Activity: Working from the entries below, give again each line from the first through the one containing "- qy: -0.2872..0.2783", exactly and with nothing else.

Exercise material:
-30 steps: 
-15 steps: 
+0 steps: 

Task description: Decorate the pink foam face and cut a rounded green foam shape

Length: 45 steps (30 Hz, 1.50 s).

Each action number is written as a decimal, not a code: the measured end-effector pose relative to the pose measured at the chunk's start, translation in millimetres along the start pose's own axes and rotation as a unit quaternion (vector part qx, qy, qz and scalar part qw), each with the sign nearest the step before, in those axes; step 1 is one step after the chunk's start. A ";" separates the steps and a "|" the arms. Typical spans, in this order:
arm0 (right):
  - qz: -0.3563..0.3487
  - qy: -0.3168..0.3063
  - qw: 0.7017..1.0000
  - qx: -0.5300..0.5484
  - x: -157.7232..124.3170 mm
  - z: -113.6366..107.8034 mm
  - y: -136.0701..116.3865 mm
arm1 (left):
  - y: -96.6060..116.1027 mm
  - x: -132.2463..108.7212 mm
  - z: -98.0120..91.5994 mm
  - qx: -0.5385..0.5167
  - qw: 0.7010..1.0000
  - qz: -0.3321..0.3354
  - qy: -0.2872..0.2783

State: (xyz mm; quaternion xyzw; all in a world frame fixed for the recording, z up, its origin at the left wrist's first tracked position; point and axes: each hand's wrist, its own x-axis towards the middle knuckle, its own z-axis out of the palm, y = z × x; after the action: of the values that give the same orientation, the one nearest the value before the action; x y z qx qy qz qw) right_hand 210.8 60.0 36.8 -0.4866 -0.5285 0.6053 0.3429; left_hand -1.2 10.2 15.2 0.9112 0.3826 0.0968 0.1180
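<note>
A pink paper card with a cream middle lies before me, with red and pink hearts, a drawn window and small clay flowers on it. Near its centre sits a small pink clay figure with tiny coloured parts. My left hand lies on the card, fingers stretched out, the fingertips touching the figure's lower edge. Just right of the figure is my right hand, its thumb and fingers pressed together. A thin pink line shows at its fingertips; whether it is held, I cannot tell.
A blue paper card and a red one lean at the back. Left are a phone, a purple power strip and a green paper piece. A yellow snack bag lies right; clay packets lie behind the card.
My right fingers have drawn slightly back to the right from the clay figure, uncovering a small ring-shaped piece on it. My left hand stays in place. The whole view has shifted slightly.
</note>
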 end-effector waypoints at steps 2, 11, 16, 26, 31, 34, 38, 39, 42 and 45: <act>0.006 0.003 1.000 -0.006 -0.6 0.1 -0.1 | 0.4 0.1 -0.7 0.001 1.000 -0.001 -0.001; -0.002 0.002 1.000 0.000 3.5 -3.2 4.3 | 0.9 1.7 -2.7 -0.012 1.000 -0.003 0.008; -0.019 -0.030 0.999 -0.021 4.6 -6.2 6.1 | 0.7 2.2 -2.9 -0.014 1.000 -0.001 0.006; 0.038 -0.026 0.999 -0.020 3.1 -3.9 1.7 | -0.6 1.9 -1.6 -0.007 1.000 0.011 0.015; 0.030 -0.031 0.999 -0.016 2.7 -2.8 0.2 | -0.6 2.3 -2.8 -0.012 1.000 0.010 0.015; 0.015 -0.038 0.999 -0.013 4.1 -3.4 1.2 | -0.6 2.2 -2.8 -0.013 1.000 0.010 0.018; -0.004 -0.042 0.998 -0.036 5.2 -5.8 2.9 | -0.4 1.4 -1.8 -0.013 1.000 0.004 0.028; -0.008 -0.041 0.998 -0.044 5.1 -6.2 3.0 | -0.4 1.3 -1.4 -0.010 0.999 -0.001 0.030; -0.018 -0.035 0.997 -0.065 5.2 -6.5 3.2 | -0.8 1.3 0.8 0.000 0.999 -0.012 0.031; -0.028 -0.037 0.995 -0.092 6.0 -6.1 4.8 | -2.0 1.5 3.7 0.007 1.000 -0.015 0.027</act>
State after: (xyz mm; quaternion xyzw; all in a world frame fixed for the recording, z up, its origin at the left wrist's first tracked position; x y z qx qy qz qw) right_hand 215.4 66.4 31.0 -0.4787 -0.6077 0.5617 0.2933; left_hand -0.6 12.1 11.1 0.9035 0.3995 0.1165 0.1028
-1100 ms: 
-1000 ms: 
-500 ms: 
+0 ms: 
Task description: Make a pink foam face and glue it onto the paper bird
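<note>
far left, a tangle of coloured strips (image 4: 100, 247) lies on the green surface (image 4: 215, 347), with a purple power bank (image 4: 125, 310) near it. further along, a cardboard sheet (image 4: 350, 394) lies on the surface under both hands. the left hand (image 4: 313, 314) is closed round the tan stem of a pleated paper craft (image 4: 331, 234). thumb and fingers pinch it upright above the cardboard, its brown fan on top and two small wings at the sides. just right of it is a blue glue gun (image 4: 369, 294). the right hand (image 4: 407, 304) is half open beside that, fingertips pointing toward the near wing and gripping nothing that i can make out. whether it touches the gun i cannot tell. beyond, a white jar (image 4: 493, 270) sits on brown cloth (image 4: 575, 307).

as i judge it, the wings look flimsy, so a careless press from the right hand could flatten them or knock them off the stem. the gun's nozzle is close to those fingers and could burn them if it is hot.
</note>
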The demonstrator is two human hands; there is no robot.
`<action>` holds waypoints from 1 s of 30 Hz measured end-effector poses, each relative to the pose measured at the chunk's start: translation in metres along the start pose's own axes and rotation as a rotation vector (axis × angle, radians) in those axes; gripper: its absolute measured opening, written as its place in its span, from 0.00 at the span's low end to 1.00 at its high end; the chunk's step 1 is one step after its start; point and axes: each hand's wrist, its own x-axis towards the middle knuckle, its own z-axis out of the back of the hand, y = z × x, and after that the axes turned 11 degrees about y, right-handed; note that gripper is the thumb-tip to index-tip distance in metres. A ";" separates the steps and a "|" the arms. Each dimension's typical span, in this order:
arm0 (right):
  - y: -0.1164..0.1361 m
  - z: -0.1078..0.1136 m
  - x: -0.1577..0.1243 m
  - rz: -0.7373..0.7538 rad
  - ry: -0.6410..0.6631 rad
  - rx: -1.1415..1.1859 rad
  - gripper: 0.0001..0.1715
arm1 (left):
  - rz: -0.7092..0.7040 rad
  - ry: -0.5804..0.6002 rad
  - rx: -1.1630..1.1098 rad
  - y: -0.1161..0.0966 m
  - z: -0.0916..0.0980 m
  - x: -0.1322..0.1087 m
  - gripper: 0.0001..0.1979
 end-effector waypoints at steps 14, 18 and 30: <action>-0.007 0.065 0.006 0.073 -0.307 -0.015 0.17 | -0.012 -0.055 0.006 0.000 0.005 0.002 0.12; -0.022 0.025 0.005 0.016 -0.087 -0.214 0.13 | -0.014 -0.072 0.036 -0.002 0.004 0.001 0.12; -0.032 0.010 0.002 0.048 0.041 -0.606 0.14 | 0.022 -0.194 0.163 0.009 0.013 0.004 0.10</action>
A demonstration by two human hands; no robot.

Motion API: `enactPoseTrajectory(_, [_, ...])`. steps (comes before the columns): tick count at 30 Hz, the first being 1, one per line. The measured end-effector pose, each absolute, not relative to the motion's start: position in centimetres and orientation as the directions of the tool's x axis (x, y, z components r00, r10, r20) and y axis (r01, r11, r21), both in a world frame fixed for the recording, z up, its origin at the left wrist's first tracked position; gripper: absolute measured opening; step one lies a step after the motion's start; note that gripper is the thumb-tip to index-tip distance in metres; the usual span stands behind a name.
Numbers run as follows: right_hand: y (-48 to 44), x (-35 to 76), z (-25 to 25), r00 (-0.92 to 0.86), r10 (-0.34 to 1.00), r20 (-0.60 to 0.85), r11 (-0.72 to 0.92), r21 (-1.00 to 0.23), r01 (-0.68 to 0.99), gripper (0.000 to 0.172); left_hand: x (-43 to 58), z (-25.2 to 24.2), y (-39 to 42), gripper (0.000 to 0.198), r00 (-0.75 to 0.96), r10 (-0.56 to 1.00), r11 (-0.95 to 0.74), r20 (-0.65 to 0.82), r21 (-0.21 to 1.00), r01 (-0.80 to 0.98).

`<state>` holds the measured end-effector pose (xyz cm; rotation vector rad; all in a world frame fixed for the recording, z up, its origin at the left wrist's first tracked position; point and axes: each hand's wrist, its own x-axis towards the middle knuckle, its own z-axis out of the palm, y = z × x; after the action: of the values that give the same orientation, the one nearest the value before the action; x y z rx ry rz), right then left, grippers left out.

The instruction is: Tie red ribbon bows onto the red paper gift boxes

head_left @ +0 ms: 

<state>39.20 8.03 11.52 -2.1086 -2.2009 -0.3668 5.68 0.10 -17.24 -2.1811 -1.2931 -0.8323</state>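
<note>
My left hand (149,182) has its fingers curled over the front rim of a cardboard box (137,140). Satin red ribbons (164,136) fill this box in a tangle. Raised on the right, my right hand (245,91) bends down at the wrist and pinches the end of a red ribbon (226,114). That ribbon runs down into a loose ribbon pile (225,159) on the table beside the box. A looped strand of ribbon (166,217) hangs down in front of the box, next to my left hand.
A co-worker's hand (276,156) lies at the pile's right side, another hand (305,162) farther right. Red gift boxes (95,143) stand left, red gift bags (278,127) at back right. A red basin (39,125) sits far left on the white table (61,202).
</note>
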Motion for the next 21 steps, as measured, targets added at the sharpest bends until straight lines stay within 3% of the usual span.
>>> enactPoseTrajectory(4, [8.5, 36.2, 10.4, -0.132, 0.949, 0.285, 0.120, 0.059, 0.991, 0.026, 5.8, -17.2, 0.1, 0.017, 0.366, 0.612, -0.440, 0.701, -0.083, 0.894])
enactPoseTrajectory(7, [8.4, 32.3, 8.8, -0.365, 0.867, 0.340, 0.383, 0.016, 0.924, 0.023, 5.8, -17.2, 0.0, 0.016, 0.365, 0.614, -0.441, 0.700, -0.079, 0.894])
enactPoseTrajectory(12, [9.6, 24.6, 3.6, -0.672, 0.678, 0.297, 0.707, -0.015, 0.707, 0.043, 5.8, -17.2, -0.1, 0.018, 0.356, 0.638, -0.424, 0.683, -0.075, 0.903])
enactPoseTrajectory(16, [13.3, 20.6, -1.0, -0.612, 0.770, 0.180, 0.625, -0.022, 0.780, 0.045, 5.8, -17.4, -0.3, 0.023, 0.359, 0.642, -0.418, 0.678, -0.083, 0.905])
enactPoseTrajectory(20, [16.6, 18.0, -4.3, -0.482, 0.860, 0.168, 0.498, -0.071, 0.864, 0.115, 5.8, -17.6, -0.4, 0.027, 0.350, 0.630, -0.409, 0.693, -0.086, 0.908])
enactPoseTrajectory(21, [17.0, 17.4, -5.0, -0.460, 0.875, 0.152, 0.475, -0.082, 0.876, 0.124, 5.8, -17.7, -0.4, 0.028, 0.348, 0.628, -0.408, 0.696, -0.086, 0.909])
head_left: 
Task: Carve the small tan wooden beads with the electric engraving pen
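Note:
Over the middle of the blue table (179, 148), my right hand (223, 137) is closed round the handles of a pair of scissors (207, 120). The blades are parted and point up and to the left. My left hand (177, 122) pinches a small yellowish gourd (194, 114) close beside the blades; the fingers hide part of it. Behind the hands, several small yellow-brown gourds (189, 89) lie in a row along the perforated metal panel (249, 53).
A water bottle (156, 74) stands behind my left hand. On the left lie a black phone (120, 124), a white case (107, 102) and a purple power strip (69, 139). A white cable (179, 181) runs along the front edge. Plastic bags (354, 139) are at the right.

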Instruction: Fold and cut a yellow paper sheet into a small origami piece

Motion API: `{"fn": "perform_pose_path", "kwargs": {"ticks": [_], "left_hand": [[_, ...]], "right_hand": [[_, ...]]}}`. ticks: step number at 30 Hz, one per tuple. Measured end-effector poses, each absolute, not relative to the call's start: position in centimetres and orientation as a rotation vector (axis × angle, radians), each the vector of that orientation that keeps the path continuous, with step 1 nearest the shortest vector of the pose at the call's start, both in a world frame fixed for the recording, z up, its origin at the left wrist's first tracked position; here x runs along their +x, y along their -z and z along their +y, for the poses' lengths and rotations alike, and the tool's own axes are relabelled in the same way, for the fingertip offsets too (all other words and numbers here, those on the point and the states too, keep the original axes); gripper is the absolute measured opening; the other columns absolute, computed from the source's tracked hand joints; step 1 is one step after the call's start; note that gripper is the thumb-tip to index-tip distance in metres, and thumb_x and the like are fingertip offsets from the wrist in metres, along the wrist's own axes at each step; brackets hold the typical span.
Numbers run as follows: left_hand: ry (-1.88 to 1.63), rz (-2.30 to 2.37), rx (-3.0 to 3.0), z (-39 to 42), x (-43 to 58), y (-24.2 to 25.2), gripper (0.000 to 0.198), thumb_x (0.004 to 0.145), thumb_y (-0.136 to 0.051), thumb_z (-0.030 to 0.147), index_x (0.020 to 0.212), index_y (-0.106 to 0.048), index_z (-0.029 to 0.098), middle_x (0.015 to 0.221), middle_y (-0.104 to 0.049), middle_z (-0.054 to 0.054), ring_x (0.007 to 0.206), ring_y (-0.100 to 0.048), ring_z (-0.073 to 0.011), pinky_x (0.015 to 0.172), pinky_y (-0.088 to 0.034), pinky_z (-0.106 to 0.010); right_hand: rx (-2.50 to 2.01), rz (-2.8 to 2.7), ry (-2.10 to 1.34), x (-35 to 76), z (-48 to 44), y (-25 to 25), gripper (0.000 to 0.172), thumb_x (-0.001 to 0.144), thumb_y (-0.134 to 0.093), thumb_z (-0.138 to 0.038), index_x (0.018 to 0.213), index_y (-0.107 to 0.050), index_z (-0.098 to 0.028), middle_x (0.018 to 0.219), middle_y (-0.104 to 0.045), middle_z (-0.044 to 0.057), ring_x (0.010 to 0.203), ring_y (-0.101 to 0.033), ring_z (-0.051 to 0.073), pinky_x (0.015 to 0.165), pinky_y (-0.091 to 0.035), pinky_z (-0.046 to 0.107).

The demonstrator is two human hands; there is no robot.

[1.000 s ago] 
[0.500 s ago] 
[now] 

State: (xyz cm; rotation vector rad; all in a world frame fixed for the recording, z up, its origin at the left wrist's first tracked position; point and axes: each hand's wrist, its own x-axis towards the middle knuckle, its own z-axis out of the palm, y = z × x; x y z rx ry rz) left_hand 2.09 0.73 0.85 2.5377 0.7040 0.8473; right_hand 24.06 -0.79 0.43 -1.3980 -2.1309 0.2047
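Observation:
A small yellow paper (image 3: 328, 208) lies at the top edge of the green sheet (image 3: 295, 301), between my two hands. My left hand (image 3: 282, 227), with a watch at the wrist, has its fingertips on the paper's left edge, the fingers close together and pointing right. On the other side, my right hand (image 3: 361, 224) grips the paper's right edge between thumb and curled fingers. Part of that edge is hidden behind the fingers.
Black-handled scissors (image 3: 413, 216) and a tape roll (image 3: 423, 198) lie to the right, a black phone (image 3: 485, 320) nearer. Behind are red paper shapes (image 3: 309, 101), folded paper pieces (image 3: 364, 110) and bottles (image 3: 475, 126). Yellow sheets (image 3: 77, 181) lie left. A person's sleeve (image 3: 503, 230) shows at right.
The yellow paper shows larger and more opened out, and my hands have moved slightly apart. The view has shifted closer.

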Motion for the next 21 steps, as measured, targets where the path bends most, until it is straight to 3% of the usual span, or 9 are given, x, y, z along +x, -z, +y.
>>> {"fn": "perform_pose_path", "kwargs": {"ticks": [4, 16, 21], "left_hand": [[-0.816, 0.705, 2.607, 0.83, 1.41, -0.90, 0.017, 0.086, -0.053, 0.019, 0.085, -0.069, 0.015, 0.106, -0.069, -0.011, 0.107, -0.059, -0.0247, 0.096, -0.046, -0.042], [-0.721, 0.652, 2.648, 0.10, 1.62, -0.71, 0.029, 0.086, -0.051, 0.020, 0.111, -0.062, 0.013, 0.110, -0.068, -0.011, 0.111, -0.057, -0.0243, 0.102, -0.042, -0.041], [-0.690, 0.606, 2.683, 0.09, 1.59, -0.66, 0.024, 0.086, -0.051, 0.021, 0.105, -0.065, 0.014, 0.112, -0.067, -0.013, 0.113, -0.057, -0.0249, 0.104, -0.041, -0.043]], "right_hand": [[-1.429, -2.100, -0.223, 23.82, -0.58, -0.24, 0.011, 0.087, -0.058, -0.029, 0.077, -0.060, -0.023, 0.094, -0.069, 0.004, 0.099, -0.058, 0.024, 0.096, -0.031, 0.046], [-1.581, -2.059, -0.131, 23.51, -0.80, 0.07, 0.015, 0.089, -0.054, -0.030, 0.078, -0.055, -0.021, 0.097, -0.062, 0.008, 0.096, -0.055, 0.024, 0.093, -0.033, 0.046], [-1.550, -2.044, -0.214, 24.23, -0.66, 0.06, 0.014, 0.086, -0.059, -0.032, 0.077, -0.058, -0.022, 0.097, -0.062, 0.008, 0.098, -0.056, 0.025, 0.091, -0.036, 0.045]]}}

Solution:
-30 steps: 
-15 steps: 
+0 steps: 

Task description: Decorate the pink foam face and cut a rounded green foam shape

Length: 45 steps (30 Hz, 1.50 s).

Each action number is written as a decimal, not a code: the measured end-effector pose relative to the pose measured at the chunk's start, translation in millimetres along the start pose's own axes and rotation as a unit quaternion (vector part qx, qy, qz and scalar part qw), each with the sign nearest the step before, in those axes; step 1 is one step after the chunk's start. A ";" separates the steps and a "|" the arms. Typical spans, in this order:
arm0 (right):
  - qz: -0.3563..0.3487
  - qy: -0.3168..0.3063
  - qw: 0.7017..1.0000
  - qx: -0.5300..0.5484
  - x: -157.7232..124.3170 mm
  - z: -113.6366..107.8034 mm
  - y: -136.0701..116.3865 mm
arm1 (left):
  - y: -96.6060..116.1027 mm
  - x: -132.2463..108.7212 mm
  - z: -98.0120..91.5994 mm
  - qx: -0.5385..0.5167
  - qw: 0.7010..1.0000
  - qz: -0.3321..0.3354
  - qy: -0.2872..0.2783

This completes the response.